Last night, I was greeted with the presence of my ever-so inebriated father at my doorstep. For what was suppose to be a pleasant one night visit, quickly turned into hell within the first 10 seconds of seeing him. Before we even spoke a word to each other, I seen him fall on a parked truck. It's never any different, however, this is not what I am unhappy about.
My father has been an alcoholic for what I can recall 35 years. Probably starting before he was of the legal age until this day. Ultimately, it got worse when my mother was sick and passed in 2008. Many of my family members use her death as a crutch, better yet excuse, to do the things they do. This sickens me because it's almost like they are blaming her for dying, which she had no control over. In the last year or so, my dad has been in and out of the hospital with pancreatitis, fluid on the lungs, and after suffering a stroke, he now has an aneurysm on his brain. But, he still insists on drinking until he can't see straight and abusing the people that genuinely care for him, forcing them to stay away from him.
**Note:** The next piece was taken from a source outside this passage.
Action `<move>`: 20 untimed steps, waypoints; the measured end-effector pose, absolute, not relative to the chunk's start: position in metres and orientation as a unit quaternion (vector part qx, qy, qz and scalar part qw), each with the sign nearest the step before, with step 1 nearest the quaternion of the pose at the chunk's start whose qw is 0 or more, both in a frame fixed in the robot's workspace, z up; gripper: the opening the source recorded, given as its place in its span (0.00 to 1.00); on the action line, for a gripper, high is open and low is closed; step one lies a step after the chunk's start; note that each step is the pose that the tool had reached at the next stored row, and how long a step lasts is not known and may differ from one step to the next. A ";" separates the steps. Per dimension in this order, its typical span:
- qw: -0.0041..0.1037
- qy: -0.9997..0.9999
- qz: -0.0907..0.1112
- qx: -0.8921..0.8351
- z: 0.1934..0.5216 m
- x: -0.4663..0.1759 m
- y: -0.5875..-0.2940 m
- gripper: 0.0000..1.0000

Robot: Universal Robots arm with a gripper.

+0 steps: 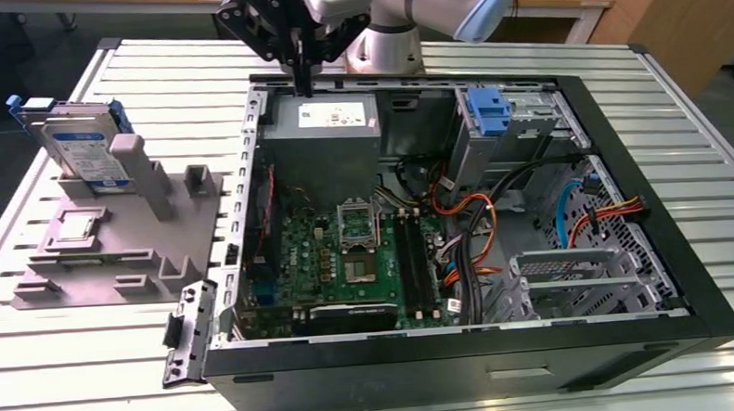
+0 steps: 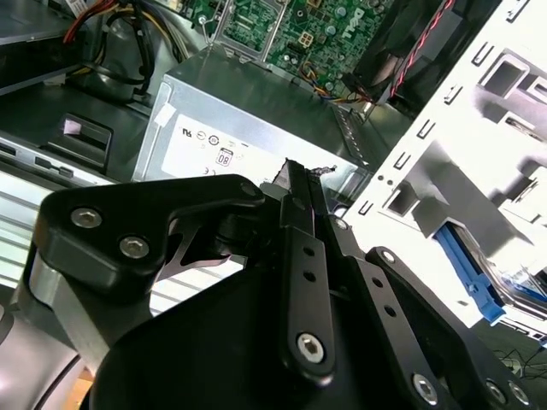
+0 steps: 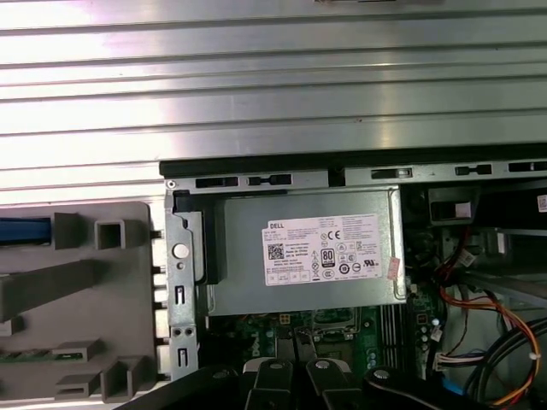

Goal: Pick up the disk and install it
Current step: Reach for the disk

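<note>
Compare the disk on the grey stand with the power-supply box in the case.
The disk stands on edge in the grey stand, outside the case; the power-supply box sits mounted inside it. The disk is a thin slab with a blue frame; the power-supply box is bulkier, without blue. Both are silver-grey and carry a label.

The disk [image 1: 77, 148], a flat silver-grey drive with a white-and-blue label and a blue frame along its edges, stands on edge, leaning slightly, in the grey stand [image 1: 121, 244] at the exterior view's left, outside the case [image 1: 473, 359].
</note>
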State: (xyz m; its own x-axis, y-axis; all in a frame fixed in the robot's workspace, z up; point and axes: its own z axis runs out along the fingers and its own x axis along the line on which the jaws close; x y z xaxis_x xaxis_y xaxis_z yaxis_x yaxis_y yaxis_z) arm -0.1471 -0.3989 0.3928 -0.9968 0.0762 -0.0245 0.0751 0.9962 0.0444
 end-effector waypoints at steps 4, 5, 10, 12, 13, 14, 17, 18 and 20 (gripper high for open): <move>0.013 0.999 0.022 0.038 0.393 -0.148 -0.399 0.15; 0.013 0.999 0.022 0.038 0.393 -0.149 -0.399 0.15; 0.013 0.999 0.022 0.038 0.393 -0.150 -0.399 0.15; 0.013 0.999 0.022 0.038 0.393 -0.151 -0.399 0.15; 0.013 0.999 0.022 0.038 0.393 -0.151 -0.399 0.15; 0.013 0.999 0.022 0.038 0.393 -0.151 -0.399 0.15; 0.013 0.999 0.022 0.038 0.393 -0.152 -0.399 0.15; 0.013 0.999 0.022 0.038 0.393 -0.153 -0.399 0.15; 0.013 0.999 0.022 0.038 0.393 -0.153 -0.399 0.15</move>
State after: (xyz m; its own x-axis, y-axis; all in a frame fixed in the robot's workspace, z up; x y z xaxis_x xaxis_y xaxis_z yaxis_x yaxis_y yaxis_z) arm -0.1531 -0.3989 0.3926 -0.9968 0.0762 -0.0245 0.0751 0.9962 0.0444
What I am so unhappy about is that at 25 years old, I still have to endure his alcohol and abuse. I've never been so vocal about my family issues until now because I know there are more people who have gone through or is going through the same issues that could possibly benefit from me. If you follow me on twitter, you probably have seen me tweet about my father being a substance abuser my entire life. I feel bad that I have to separate myself from him because I am his daughter and I should be there, but I can't. Not if I want to succeed.
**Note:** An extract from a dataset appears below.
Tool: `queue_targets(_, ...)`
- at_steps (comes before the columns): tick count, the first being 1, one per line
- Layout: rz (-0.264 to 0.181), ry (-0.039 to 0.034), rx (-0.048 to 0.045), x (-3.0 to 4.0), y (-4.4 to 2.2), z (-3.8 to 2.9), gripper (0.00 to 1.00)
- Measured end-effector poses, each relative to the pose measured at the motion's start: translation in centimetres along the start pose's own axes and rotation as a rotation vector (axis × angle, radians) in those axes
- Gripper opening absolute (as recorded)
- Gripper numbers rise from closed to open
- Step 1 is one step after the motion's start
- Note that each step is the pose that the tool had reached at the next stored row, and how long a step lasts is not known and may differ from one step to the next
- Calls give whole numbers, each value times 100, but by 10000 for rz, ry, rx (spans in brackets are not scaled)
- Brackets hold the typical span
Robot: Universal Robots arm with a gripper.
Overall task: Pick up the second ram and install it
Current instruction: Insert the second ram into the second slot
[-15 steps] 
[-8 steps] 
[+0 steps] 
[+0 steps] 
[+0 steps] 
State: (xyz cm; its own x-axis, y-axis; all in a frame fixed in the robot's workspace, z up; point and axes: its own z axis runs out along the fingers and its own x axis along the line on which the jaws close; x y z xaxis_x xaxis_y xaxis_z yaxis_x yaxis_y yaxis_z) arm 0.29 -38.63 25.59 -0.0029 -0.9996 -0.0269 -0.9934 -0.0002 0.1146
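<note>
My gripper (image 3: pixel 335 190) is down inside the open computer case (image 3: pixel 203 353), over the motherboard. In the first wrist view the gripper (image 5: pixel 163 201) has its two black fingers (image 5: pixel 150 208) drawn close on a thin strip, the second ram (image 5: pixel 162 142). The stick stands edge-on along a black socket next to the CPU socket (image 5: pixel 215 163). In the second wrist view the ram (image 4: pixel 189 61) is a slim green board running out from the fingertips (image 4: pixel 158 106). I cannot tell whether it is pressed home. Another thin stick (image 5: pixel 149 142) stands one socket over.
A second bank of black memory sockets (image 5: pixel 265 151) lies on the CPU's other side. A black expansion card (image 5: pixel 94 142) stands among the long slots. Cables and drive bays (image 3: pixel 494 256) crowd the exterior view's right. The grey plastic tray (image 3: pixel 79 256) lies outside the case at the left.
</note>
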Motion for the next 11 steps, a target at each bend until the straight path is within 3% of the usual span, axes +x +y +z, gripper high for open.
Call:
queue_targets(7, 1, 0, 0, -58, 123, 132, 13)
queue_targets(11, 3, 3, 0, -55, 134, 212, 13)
You would think that after losing someone so close and someone that you love dearly, that you would change for the sake of her life. Not everyone thinks the same. How many people do you have to lose physically and personally for you to even "want" to change?
I feel bad for the women that he meets. I truly do. He is a womanizer and I don't believe for one minute he will treat them any different than he treated my mom. What they get now is sh** compared to the hell she went through. He doesn't even respect his parents or children, what makes you think he will respect you? You are nothing more than a person to pin the blame on when his sh** falls apart every other day. I honestly wish it could be different because there is someone that wants to help him, but unfortunately he hasn't changed.
While I will never discredit my father for being an awesome dad and provider, he did raise us well, but as a man and a husband to my mother, he was the worst.